En affirmant, jeudi 12 mars, que la France affrontait « la plus grave crise sanitaire » qu’elle ait connue depuis un siècle, Emmanuel Macron a livré une partie de la vérité. Car cette crise, de dimension mondiale, peut se lire à au moins trois niveaux. Crise sanitaire, donc, dont on peut déjà pressentir qu’elle sera longue et éprouvante. La litanie des chiffres et les cris d’alarme des scientifiques ont ramené à la raison ceux qui ne voulaient voir dans le coronavirus qu’une « grippette » qui toucherait une poignée de séniors. Par sa létalité comme par sa contagiosité, le COVID-19 présente une menace nettement plus sérieuse, surtout en l’absence de vaccin ou de certitudes sur son évolution. Et si la Chine, où s’est déclaré le premier foyer de contamination en décembre dernier, paraît aujourd’hui contenir l’épidémie, c’est au prix d’un blocage total des régions concernées et de son appareil productif.

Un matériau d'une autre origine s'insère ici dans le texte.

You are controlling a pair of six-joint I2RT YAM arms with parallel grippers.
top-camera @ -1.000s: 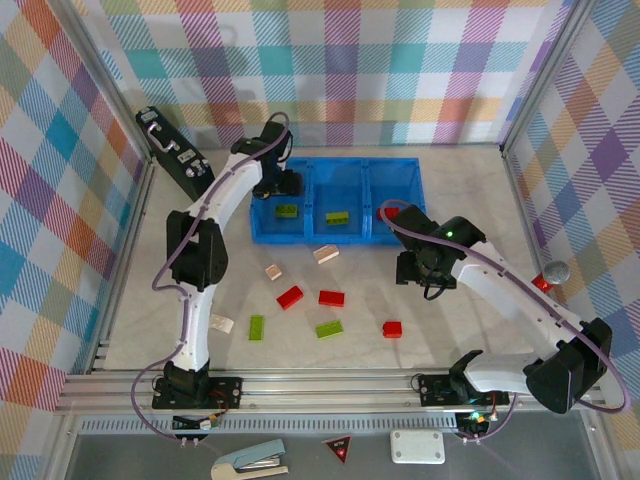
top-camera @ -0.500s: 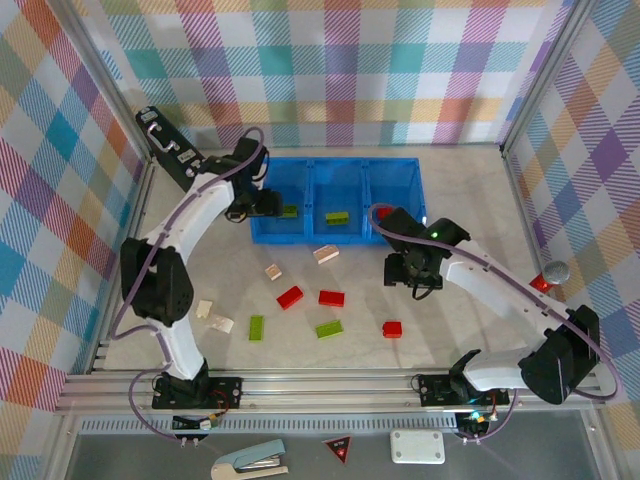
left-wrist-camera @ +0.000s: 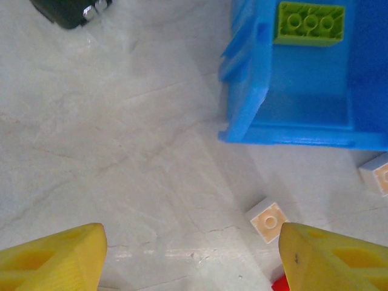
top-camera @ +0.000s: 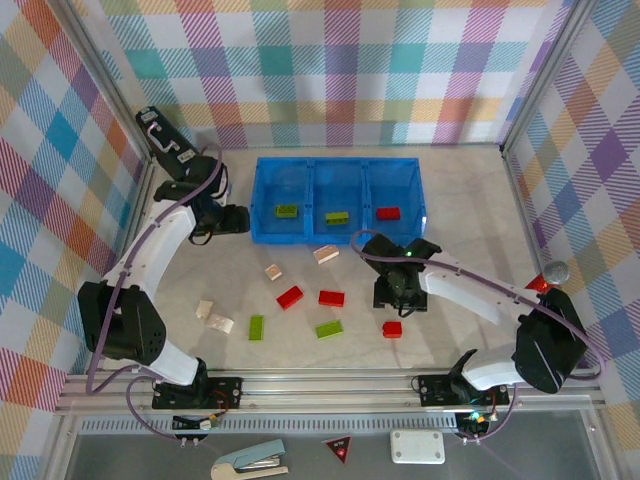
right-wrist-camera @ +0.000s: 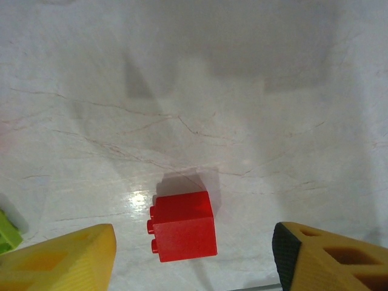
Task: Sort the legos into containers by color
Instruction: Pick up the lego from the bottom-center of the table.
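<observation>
The blue tray (top-camera: 312,236) has a lime brick (top-camera: 287,211) in its left compartment, another lime brick (top-camera: 337,217) in the middle one and a red brick (top-camera: 388,213) in the right one. Loose on the table lie several red, lime and cream bricks. My left gripper (top-camera: 243,220) is open and empty just left of the tray; its wrist view shows the tray's corner (left-wrist-camera: 254,115), the lime brick (left-wrist-camera: 309,23) and a cream brick (left-wrist-camera: 268,221). My right gripper (right-wrist-camera: 194,260) is open above a red brick (right-wrist-camera: 183,225), the brick (top-camera: 392,329) lying between its fingers (right-wrist-camera: 60,260).
A black case (top-camera: 170,155) leans at the back left, close to my left arm. Cream bricks (top-camera: 212,317) lie near the left wall. A grey knob (top-camera: 556,271) sits by the right wall. A stapler (top-camera: 248,462), red triangle sticker (top-camera: 340,449) and white box (top-camera: 417,446) lie below the rail.
My left gripper has drawn back leftward out of the tray's left compartment, empty. My right gripper has moved from beside the tray toward the near side, over the red brick.
</observation>
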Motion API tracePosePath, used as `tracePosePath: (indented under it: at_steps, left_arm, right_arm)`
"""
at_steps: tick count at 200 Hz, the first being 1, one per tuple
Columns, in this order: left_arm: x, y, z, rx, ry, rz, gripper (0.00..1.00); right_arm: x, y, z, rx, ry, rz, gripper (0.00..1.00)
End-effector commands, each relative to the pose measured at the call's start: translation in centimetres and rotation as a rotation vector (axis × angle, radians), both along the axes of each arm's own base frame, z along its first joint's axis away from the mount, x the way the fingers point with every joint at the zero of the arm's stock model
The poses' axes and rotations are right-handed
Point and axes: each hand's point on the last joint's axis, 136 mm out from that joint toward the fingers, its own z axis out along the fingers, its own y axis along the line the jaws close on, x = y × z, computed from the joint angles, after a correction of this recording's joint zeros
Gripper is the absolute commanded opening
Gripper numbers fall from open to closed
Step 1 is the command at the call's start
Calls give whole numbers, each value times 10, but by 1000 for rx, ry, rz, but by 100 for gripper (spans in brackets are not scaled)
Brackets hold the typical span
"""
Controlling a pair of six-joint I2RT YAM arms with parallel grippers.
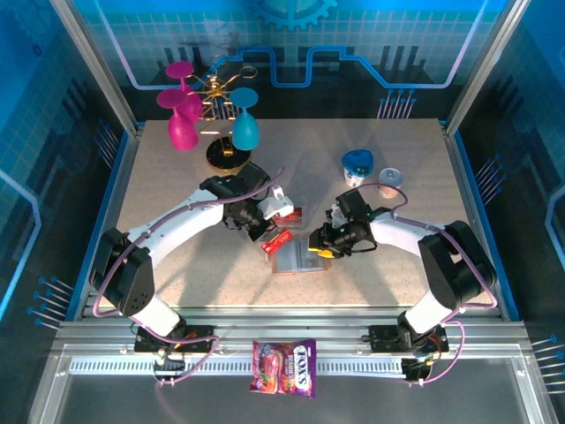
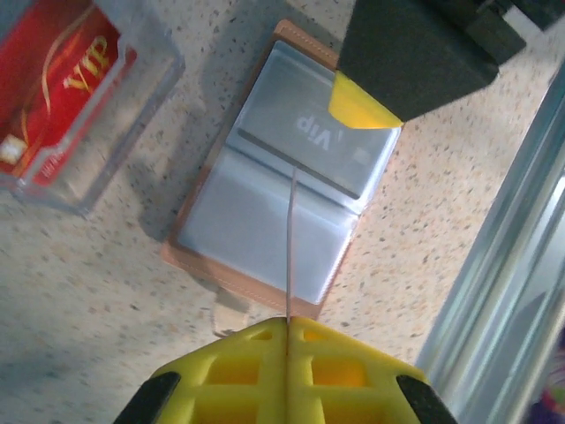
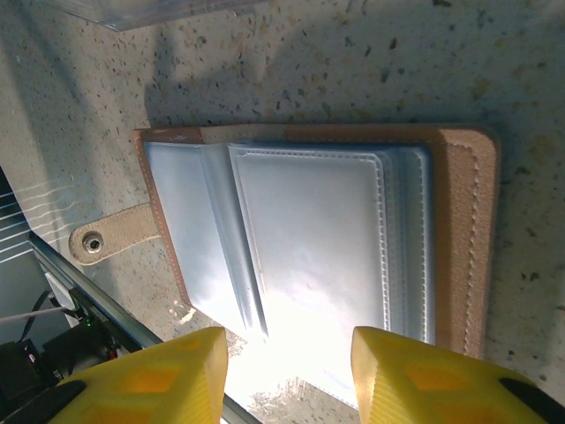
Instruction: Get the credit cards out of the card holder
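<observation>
— What writing can we read?
— Gold letters spell "VIP" on the red card (image 2: 75, 84) inside the clear box (image 2: 141, 106). A pocketed card (image 2: 309, 132) in the card holder (image 2: 265, 221) says "Vip", upside down as the left wrist sees it. From above, the candy packet (image 1: 284, 367) on the front rail reads "FOX'S".

— And how do we find the grippers?
— The left gripper (image 2: 287, 329) has its yellow fingers pressed together on a credit card (image 1: 280, 240). From its own wrist we see that card edge-on, a thin line running up over the holder's pockets. The right gripper (image 3: 287, 371) has its fingers apart, hanging over one edge of the holder. From the left wrist, one yellow tip sits at the holder's far corner, though we cannot tell whether it presses down.

— Where does the holder lie, and which way?
— It lies open and flat on the table (image 1: 177, 256), pockets up, between the two grippers and just beside the clear box. From above, we see its long axis running roughly left to right. Its strap (image 3: 106, 238), with a snap, sticks out from one long brown edge.
</observation>
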Motion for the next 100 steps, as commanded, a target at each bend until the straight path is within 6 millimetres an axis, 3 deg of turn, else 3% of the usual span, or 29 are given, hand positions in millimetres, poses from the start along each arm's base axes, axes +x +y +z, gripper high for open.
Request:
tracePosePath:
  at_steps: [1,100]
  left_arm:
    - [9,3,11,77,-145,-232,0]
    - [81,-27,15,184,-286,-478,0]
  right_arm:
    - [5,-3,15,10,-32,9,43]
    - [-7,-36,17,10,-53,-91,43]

C’est là l’origine de la deuxième crise, économique celle-là. Le krach boursier de la semaine passée n’est que la première secousse d’un séisme qui touchera de larges pans de l’activité : tourisme, commerce, culture ou encore restauration sont les premiers pénalisés par les mesures de confinement, mais c’est l’économie entière qui sera atteinte par ricochet, avec des inquiétudes légitimes pour l’emploi et l’endettement des entreprises. Crise politique, enfin, mise en évidence par le repli national et l’absence de coordination globale. Dans ce grand sauve-qui-peut, chaque pays joue désormais ses propres intérêts, y compris en Europe, où les capitales affichent un cruel manque de solidarité. Il faudra tirer les leçons de cette débandade, imaginer un « acte II de la mondialisation », comme le réclame le politiste Bertrand Badie dans l’entretien qu’il nous a accordé.

Nul ne peut prédire quand cette épidémie sera vaincue ni à quel prix. Mais il paraît évident, désormais, que notre monde s’en trouvera bouleversé. Ironie amère pour les militants écologistes, qui réclament depuis des années un changement de système : ce n’est pas la grande échelle des phénomènes climatiques qui fait bouger les lignes, mais l’infiniment petit des microbes. Dans les deux cas, c’est un adversaire invisible qu’il s’agit de combattre, et qui requiert une mobilisation sans précédent. Avec la fermeture des établissements scolaires, le recours massif au télétravail ou la suspension des événements qui jusqu’ici rythmaient notre quotidien, une parenthèse s’ouvre dans nos vies. À moins que ce ne soit une autre qui se referme, celle d’un monde où chacun pouvait vivre en toute innocence, oubliant les exigences du réel et de notre condition.